• _EXERCISE PROMPT_
Transcribe all of the data exactly. Omit the pictures.

--- DATASET CONTENT Enclosed Below ---

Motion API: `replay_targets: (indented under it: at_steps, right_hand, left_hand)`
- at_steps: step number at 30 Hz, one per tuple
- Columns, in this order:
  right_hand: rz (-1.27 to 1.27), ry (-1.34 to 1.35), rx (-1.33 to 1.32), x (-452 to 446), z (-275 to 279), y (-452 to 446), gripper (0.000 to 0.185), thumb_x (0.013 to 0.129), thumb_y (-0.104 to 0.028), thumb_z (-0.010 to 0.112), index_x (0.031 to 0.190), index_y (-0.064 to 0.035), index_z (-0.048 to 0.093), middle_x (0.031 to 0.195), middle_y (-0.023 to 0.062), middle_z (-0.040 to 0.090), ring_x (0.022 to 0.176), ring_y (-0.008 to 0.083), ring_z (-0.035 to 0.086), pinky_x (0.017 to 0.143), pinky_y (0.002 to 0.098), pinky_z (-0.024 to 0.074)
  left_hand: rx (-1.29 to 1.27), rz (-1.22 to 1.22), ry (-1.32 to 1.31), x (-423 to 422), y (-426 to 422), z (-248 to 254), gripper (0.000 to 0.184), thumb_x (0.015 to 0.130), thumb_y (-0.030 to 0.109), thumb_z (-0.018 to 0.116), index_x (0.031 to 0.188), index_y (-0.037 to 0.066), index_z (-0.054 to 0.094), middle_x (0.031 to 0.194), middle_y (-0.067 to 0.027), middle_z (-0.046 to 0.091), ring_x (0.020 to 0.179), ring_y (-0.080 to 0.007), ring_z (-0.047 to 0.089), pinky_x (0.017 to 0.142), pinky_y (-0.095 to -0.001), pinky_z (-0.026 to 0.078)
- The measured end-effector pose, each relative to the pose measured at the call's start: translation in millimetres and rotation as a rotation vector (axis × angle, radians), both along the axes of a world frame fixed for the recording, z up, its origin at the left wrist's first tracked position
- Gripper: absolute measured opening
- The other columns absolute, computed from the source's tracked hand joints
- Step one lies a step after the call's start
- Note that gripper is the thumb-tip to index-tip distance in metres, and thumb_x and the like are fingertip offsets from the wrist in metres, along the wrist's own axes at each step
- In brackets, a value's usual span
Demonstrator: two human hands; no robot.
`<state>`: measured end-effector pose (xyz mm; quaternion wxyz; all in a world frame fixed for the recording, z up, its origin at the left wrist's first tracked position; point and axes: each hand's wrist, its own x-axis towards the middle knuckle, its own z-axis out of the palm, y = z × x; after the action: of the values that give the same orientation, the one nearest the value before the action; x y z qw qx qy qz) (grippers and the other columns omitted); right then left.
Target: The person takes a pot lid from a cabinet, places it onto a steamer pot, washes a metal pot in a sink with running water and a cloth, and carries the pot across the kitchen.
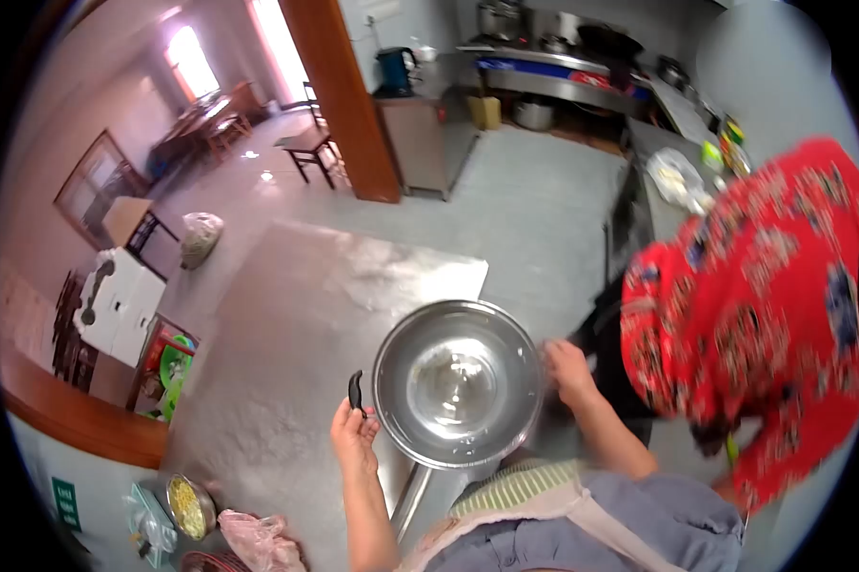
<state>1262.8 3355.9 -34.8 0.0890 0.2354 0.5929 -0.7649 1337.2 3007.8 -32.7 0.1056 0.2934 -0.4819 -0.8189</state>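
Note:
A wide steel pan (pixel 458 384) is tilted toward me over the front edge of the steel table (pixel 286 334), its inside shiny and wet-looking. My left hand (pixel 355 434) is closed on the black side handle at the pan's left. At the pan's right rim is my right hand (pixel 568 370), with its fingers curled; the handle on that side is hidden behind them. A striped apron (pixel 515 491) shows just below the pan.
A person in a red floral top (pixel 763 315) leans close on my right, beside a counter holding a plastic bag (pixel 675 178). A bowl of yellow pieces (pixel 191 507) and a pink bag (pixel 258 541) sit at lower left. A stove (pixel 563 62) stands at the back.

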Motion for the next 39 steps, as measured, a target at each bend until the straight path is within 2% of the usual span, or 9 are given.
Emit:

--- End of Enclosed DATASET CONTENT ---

• _ANSWER SPACE_
Motion API: `replay_targets: (indented under it: at_steps, right_hand, left_hand)`
- at_steps: step number at 30 Hz, one per tuple
- Columns, in this order:
  right_hand: rz (-1.27 to 1.27), ry (-1.34 to 1.35), rx (-1.33 to 1.32), x (-452 to 446), z (-275 to 279), y (-452 to 446), gripper (0.000 to 0.185), thumb_x (0.013 to 0.129), thumb_y (-0.104 to 0.028), thumb_z (-0.010 to 0.112), index_x (0.031 to 0.190), index_y (-0.064 to 0.035), index_z (-0.048 to 0.093), middle_x (0.031 to 0.195), middle_y (-0.023 to 0.062), middle_z (-0.040 to 0.090), ring_x (0.022 to 0.176), ring_y (-0.008 to 0.083), ring_z (-0.035 to 0.086), pinky_x (0.017 to 0.143), pinky_y (0.002 to 0.098), pinky_z (-0.024 to 0.074)
  left_hand: rx (-1.29 to 1.27), rz (-1.22 to 1.22), ry (-1.32 to 1.31), x (-423 to 422), y (-426 to 422), z (-248 to 254), gripper (0.000 to 0.184), thumb_x (0.015 to 0.130), thumb_y (-0.030 to 0.109), thumb_z (-0.018 to 0.116), index_x (0.031 to 0.188), index_y (-0.037 to 0.066), index_z (-0.054 to 0.094), middle_x (0.031 to 0.194), middle_y (-0.067 to 0.027), middle_z (-0.046 to 0.091), ring_x (0.020 to 0.179), ring_y (-0.080 to 0.007), ring_z (-0.047 to 0.089), pinky_x (0.017 to 0.142), pinky_y (-0.095 to -0.001), pinky_z (-0.026 to 0.078)
- The measured end-effector pose, each relative to the pose measured at the call's start: translation in millimetres and rotation as a rotation vector (axis × angle, radians), both along the axes of a world frame fixed for the recording, z up, its origin at the left wrist's first tracked position
- Gripper: absolute measured opening
- The other columns absolute, computed from the source's tracked hand joints
- Step one lies a step after the call's start
- Note that gripper is the thumb-tip to index-tip distance in metres, and thumb_x and the like are fingertip offsets from the wrist in metres, along the wrist's own axes at each step
- In brackets, a value's usual span
Demonstrator: two human hands; no robot.
`<state>`: measured end-effector pose (xyz mm; quaternion wxyz; all in a world frame fixed for the recording, z up, its origin at the left wrist's first tracked position; point and axes: each hand's wrist, its own x-axis towards the middle knuckle, its own z-axis out of the palm, y = z × x; after the action: of the values that give the same orientation, the one nearest the value before the action; x y z qw qx qy qz) (grippers and the other columns omitted); right then left.
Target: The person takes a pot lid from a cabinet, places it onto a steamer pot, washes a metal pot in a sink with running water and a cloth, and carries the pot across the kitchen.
<state>1262.8 3355.9 -34.8 0.0890 0.2354 0.5929 -0.7649 1337.2 3007.8 -32.7 0.1056 0.2934 -0.4819 -0.8189</state>
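Note:
A wide steel pan (pixel 458 384) is tilted toward me over the front edge of the steel table (pixel 286 334), its inside shiny and wet-looking. My left hand (pixel 355 434) is closed on the black side handle at the pan's left. At the pan's right rim is my right hand (pixel 568 370), with its fingers curled; the handle on that side is hidden behind them. A striped apron (pixel 515 491) shows just below the pan.
A person in a red floral top (pixel 763 315) leans close on my right, beside a counter holding a plastic bag (pixel 675 178). A bowl of yellow pieces (pixel 191 507) and a pink bag (pixel 258 541) sit at lower left. A stove (pixel 563 62) stands at the back.
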
Motion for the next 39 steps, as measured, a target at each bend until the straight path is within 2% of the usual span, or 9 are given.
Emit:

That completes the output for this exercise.